Task requirements: Apart from the pictures, reproduce the data below exactly as it stands.

The data:
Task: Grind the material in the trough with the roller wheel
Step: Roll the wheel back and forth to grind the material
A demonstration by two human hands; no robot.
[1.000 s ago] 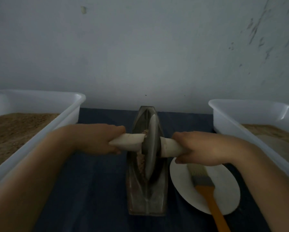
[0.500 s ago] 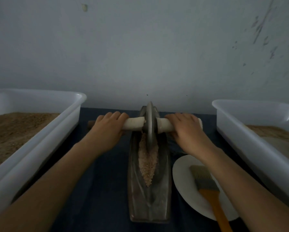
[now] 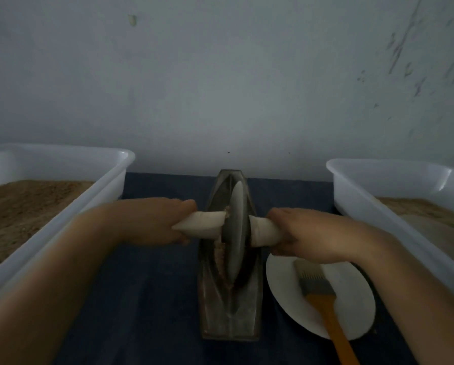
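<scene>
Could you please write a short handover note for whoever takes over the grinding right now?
Left hand grips the left handle; right hand grips the right handle.
The wheel stands upright in the trough, about mid-length.
Brownish material shows beside the wheel, still coarse: grinding is under way, not finished.
A brush lies on the plate to the right; tubs of powder stand at both sides.
Left to do: keep rolling.

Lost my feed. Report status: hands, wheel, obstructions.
Left hand and right hand grip the white axle handles. Grey metal roller wheel sits mid grey metal trough, on the brownish material. Nothing blocks its track.
</scene>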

Response area:
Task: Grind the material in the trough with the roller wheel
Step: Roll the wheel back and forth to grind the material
A demonstration by two human hands; no robot.
[1.000 s ago] 
[0.500 s ago] 
[now] 
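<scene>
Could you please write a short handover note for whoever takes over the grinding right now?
Left hand grips the left handle; right hand grips the right handle.
The wheel stands upright in the trough, about mid-length.
Brownish material shows beside the wheel, still coarse: grinding is under way, not finished.
A brush lies on the plate to the right; tubs of powder stand at both sides.
Left to do: keep rolling.

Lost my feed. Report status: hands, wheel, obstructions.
Left hand and right hand grip the white axle handles. Grey metal roller wheel sits mid grey metal trough, on the brownish material. Nothing blocks its track.
</scene>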

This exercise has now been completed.